Dataset entries -
##############################

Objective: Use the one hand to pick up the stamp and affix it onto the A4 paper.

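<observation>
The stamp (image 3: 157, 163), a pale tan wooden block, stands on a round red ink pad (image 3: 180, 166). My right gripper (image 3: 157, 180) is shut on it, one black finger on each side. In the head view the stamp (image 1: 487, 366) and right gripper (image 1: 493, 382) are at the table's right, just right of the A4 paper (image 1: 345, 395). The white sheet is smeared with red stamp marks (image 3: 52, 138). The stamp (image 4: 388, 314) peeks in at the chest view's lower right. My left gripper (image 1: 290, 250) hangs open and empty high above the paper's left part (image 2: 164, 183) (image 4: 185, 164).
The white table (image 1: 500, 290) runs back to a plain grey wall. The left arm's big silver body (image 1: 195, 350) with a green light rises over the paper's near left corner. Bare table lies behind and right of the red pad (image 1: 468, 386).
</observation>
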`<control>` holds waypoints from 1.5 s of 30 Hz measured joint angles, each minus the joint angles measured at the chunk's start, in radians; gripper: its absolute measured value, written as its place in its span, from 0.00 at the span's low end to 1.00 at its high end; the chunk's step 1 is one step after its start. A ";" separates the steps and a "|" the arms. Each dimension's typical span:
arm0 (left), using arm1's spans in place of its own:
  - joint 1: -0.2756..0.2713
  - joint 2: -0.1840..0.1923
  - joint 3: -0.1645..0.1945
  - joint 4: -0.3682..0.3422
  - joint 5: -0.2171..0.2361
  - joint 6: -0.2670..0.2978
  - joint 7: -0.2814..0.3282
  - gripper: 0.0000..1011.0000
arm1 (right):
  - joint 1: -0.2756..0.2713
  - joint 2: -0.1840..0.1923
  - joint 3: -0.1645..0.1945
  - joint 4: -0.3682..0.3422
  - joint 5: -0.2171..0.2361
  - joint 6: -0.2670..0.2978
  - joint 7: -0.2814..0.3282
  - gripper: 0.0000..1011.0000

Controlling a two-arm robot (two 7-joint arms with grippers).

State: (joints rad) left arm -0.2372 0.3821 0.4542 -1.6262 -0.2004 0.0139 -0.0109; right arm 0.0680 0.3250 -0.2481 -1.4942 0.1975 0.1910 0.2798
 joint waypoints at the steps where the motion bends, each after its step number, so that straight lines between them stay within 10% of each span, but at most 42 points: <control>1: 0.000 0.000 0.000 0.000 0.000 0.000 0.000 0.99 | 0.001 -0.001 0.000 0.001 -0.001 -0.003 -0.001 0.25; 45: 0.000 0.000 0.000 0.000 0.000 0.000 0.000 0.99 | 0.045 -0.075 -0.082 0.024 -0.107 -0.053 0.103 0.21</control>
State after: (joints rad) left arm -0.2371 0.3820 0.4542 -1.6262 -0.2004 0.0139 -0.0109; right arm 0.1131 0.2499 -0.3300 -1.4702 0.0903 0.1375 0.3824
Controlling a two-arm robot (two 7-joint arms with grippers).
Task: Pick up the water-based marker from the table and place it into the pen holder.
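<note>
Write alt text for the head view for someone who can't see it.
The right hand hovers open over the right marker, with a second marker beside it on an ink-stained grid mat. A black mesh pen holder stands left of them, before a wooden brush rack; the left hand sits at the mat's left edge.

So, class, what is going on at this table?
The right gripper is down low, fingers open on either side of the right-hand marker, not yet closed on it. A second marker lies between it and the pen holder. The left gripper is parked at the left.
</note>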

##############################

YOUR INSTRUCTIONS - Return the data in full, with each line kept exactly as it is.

OUTPUT BELOW -
Objective: Use the one hand to pick up the stamp and affix it onto the A4 paper.

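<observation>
The stamp (image 3: 157, 163), a pale tan wooden block, stands on a round red ink pad (image 3: 180, 166). My right gripper (image 3: 157, 180) is shut on it, one black finger on each side. In the head view the stamp (image 1: 487, 366) and right gripper (image 1: 493, 382) are at the table's right, just right of the A4 paper (image 1: 345, 395). The white sheet is smeared with red stamp marks (image 3: 52, 138). The stamp (image 4: 388, 314) peeks in at the chest view's lower right. My left gripper (image 1: 290, 250) hangs open and empty high above the paper's left part (image 2: 164, 183) (image 4: 185, 164).
The white table (image 1: 500, 290) runs back to a plain grey wall. The left arm's big silver body (image 1: 195, 350) with a green light rises over the paper's near left corner. Bare table lies behind and right of the red pad (image 1: 468, 386).
</observation>
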`<control>` holds waypoints from 1.5 s of 30 Hz measured joint angles, each minus the joint angles measured at the chunk's start, in radians; gripper: its absolute measured value, written as its place in its span, from 0.00 at the span's low end to 1.00 at its high end; the chunk's step 1 is one step after its start. A ";" separates the steps and a "|" the arms. Each dimension's typical span:
arm0 (left), using arm1's spans in place of its own:
  - joint 1: -0.2756..0.2713
  - joint 2: -0.1840..0.1923
  - joint 3: -0.1645..0.1945
  - joint 4: -0.3682..0.3422
  - joint 5: -0.2171..0.2361
  - joint 6: -0.2670..0.2978
  - joint 7: -0.2814..0.3282
  - gripper: 0.0000..1011.0000
arm1 (right):
  - joint 1: -0.2756..0.2713
  - joint 2: -0.1840..0.1923
  - joint 3: -0.1645..0.1945
  - joint 4: -0.3682..0.3422
  - joint 5: -0.2171..0.2361
  - joint 6: -0.2670..0.2978
  - joint 7: -0.2814..0.3282
  - gripper: 0.0000..1011.0000

Controlling a two-arm robot (two 7-joint arms with grippers).

State: (joints rad) left arm -0.2372 0.3821 0.4542 -1.6262 -0.2004 0.0139 -0.0109; right arm 0.0680 0.3250 -0.2481 -1.4942 0.1975 0.1910 0.2798
 joint waypoints at the steps where the motion bends, each after its step number, so that straight lines between them stay within 10% of each span, but at most 42 points: <control>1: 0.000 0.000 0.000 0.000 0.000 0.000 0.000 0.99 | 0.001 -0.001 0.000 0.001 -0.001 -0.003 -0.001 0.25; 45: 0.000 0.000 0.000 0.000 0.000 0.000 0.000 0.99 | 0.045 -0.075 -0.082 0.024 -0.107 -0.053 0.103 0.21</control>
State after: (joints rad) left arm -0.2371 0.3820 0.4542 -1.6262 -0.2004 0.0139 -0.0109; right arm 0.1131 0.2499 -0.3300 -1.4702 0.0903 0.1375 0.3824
Controlling a two-arm robot (two 7-joint arms with grippers).
Task: Pick up the water-based marker from the table and place it into the pen holder.
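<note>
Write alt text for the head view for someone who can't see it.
The right hand hovers open over the right marker, with a second marker beside it on an ink-stained grid mat. A black mesh pen holder stands left of them, before a wooden brush rack; the left hand sits at the mat's left edge.

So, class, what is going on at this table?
The right gripper is down low, fingers open on either side of the right-hand marker, not yet closed on it. A second marker lies between it and the pen holder. The left gripper is parked at the left.
</note>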

Nothing remains to be added to this answer.